Exercise requirements: Every line of the listing is returned unchanged, and every picture is dropped.

┌──

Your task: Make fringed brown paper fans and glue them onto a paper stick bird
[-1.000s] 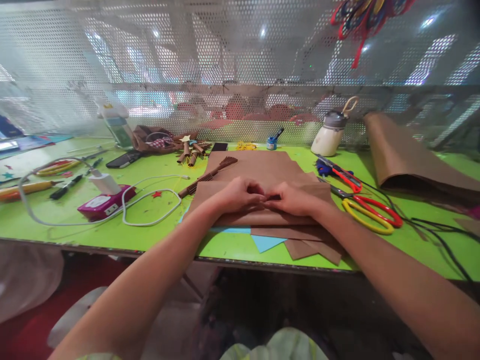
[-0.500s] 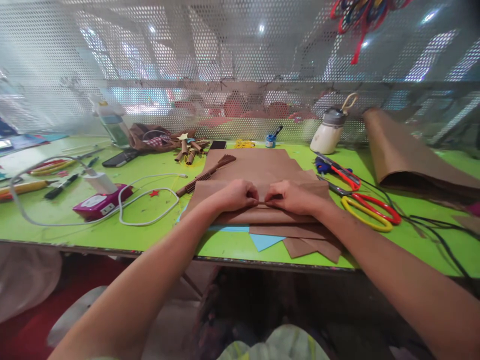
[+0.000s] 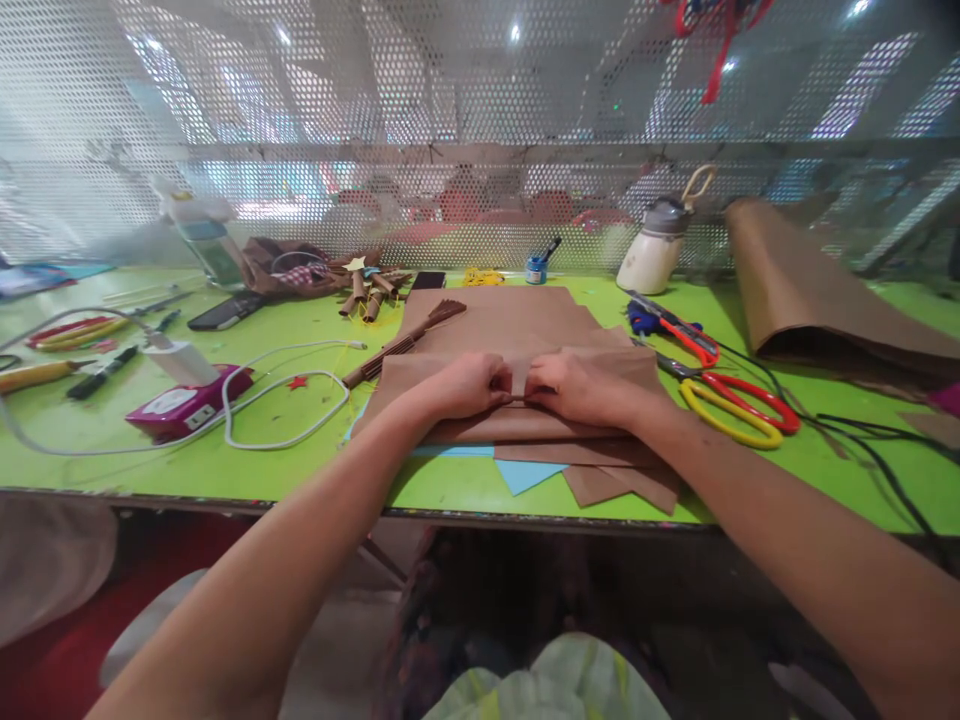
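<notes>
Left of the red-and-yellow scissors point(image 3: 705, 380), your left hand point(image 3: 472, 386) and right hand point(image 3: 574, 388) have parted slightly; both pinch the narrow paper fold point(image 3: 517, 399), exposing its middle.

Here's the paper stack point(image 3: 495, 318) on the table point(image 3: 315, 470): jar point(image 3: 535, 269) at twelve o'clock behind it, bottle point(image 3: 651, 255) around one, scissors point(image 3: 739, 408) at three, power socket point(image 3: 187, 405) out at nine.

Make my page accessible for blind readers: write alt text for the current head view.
A person's left hand and right hand pinch folded brown paper on a green table. Scissors and a white bottle are to the right, a purple socket block to the left.
</notes>
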Action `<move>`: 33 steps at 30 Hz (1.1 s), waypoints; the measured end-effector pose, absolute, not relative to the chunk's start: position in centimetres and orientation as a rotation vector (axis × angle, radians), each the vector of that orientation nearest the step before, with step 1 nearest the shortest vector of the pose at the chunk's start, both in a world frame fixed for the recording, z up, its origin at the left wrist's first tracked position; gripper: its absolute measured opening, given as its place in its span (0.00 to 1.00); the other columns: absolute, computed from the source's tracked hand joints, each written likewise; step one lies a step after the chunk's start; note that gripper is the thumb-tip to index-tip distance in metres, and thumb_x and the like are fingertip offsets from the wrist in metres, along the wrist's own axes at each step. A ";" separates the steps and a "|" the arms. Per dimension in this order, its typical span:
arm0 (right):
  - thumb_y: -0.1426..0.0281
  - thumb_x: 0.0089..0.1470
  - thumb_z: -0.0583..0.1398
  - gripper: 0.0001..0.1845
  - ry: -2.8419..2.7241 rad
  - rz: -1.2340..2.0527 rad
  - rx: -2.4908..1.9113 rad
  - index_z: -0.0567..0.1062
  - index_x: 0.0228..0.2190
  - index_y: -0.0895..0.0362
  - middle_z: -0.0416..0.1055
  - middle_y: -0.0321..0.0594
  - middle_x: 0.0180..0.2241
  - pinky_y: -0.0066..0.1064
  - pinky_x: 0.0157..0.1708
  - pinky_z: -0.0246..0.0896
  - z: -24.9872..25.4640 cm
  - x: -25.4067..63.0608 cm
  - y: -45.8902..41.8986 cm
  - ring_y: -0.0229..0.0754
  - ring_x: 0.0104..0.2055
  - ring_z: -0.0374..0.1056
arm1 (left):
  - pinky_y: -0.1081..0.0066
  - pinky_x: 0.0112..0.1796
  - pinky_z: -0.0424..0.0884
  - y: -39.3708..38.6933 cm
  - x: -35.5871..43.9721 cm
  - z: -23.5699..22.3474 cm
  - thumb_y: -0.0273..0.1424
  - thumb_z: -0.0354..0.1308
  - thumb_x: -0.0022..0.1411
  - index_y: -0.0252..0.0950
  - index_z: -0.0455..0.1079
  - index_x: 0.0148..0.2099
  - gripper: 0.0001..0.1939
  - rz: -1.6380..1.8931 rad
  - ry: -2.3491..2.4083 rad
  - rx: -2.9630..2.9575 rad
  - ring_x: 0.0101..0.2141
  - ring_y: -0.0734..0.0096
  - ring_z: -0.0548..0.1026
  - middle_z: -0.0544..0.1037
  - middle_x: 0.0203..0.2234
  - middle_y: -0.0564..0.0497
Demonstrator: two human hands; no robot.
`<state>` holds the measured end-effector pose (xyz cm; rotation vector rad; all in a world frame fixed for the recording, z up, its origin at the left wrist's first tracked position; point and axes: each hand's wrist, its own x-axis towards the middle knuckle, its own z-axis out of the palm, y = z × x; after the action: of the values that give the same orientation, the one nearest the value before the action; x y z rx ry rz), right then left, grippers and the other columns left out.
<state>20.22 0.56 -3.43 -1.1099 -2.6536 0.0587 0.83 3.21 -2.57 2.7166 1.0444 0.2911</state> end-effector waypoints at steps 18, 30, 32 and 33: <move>0.73 0.53 0.53 0.06 -2.795 -0.094 -1.202 0.70 0.29 0.59 0.67 0.42 0.32 0.28 0.31 0.50 -2.7 21.3 -1.0 0.38 0.32 0.61 | 0.76 0.27 0.60 3.8 -0.6 -2.5 0.23 0.49 0.48 0.35 0.72 0.33 0.12 0.194 1.011 2.686 0.27 0.74 0.69 0.75 0.27 0.52; 0.71 0.56 0.51 0.11 -2.818 -0.232 -1.218 0.72 0.30 0.59 0.69 0.44 0.31 0.30 0.32 0.49 -2.6 21.2 -1.3 0.40 0.33 0.61 | 0.75 0.26 0.59 3.0 -0.7 -1.9 0.24 0.49 0.48 0.37 0.72 0.34 0.13 0.171 1.059 2.727 0.26 0.73 0.69 0.75 0.27 0.51; 0.70 0.56 0.51 0.11 -2.816 -0.265 -1.237 0.73 0.30 0.59 0.69 0.44 0.30 0.31 0.31 0.49 -2.7 21.1 -1.3 0.40 0.32 0.62 | 0.74 0.26 0.59 2.9 -0.6 -1.9 0.25 0.49 0.49 0.37 0.72 0.34 0.12 0.190 1.072 2.725 0.26 0.72 0.69 0.75 0.26 0.51; 0.70 0.56 0.51 0.11 -2.820 -0.285 -1.250 0.73 0.30 0.59 0.70 0.44 0.30 0.31 0.30 0.48 -2.7 21.1 -1.3 0.40 0.31 0.62 | 0.74 0.27 0.59 2.9 -0.6 -2.0 0.25 0.49 0.49 0.37 0.72 0.34 0.12 0.196 1.071 2.728 0.26 0.72 0.69 0.75 0.27 0.51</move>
<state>21.07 -1.27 -2.74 -1.2499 -2.8199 -0.2846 -0.64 2.89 -1.98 2.7275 1.0708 0.1957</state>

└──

Task response:
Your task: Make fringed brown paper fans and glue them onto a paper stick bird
[-1.000s] 
[-0.500s] 
[+0.000s] 
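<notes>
Left of the red-and-yellow scissors point(image 3: 705, 380), your left hand point(image 3: 472, 386) and right hand point(image 3: 574, 388) have parted slightly; both pinch the narrow paper fold point(image 3: 517, 399), exposing its middle.

Here's the paper stack point(image 3: 495, 318) on the table point(image 3: 315, 470): jar point(image 3: 535, 269) at twelve o'clock behind it, bottle point(image 3: 651, 255) around one, scissors point(image 3: 739, 408) at three, power socket point(image 3: 187, 405) out at nine.

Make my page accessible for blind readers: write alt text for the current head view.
A person's left hand and right hand pinch folded brown paper on a green table. Scissors and a white bottle are to the right, a purple socket block to the left.
</notes>
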Action `<move>`: 33 steps at 30 Hz (1.1 s), waypoints; the measured end-effector pose, absolute, not relative to the chunk's start: position in centimetres and orientation as a rotation vector (axis × angle, radians), each the vector of that orientation nearest the step before, with step 1 nearest the shortest vector of the pose at the chunk's start, both in a world frame fixed for the recording, z up, its origin at the left wrist's first tracked position; gripper: its absolute measured opening, given as its place in its span (0.00 to 1.00); the other columns: absolute, computed from the source's tracked hand joints, each written likewise; step one lies a step after the chunk's start; note that gripper is the thumb-tip to index-tip distance in metres, and thumb_x and the like are fingertip offsets from the wrist in metres, along the wrist's own axes at each step. A ";" separates the steps and a "|" the arms. Per dimension in this order, its typical span:
arm0 (right):
  - thumb_y: -0.1426..0.0281
  - thumb_x: 0.0089..0.1470
  - thumb_z: -0.0583..0.1398
  - gripper: 0.0001..0.1845
  - ry: -2.8419..2.7241 rad
  - rz: -1.2340..2.0527 rad
  - rx: -2.4908..1.9113 rad
  - index_z: -0.0567..0.1062
  - index_x: 0.0228..0.2190
  - index_y: -0.0895..0.0362
  - middle_z: -0.0416..0.1055
  - middle_y: -0.0321..0.0594
  - middle_x: 0.0180..0.2241
  - pinky_y: -0.0066..0.1064
  - pinky_x: 0.0157..0.1708
  - pinky_z: -0.0246..0.0896
  - z: -24.9872..25.4640 cm
  - x: -25.4067..63.0608 cm
  - y: -45.8902..41.8986 cm
  - ring_y: -0.0229..0.0754
  - ring_x: 0.0104..0.2055
  - ring_z: -0.0374..0.1056
arm1 (left):
  - pinky_y: -0.1081..0.0066
  - pinky_x: 0.0112..0.1796
  - pinky_z: -0.0424..0.0884
  - y: -39.3708..38.6933 cm
  - x: -35.5871..43.9721 cm
  - z: -23.5699..22.3474 cm
  - thumb_y: -0.0273..0.1424
  - thumb_z: -0.0354..0.1308
  - thumb_x: -0.0022..0.1411
  - index_y: -0.0252..0.0950
  - index_z: -0.0455..0.1079
  - index_x: 0.0148..0.2099
  - gripper: 0.0001..0.1939
  - rz: -1.6380..1.8931 rad
  - ry: -2.3491..2.4083 rad
  - rx: -2.9630..2.9575 rad
  - ring_x: 0.0101..0.2141
  - ring_y: -0.0734..0.0096
  - ring_z: -0.0548..0.1026
  - middle_z: -0.0544..0.1037
  - middle_x: 0.0203..0.2234
  - middle_y: -0.0564..0.0497
Demonstrator: two human hands; no robot.
`<state>` holds the measured end-effector pose (xyz cm; rotation vector rad; all in a world frame fixed for the recording, z up, its origin at the left wrist's first tracked position; point and axes: each hand's wrist, its own x-axis towards the middle knuckle, its own z-axis out of the palm, y = z × x; after the action: of the values that give the same orientation, the one nearest the value before the action; x y z rx ry rz), right then left, grippers and the other columns left out.
<state>20.22 0.56 -3.43 -1.1099 -2.6536 0.0587 0.83 3.21 -2.57 2.7166 1.0444 0.2911</state> end-effector waypoints at steps 18, 30, 32 and 33: <move>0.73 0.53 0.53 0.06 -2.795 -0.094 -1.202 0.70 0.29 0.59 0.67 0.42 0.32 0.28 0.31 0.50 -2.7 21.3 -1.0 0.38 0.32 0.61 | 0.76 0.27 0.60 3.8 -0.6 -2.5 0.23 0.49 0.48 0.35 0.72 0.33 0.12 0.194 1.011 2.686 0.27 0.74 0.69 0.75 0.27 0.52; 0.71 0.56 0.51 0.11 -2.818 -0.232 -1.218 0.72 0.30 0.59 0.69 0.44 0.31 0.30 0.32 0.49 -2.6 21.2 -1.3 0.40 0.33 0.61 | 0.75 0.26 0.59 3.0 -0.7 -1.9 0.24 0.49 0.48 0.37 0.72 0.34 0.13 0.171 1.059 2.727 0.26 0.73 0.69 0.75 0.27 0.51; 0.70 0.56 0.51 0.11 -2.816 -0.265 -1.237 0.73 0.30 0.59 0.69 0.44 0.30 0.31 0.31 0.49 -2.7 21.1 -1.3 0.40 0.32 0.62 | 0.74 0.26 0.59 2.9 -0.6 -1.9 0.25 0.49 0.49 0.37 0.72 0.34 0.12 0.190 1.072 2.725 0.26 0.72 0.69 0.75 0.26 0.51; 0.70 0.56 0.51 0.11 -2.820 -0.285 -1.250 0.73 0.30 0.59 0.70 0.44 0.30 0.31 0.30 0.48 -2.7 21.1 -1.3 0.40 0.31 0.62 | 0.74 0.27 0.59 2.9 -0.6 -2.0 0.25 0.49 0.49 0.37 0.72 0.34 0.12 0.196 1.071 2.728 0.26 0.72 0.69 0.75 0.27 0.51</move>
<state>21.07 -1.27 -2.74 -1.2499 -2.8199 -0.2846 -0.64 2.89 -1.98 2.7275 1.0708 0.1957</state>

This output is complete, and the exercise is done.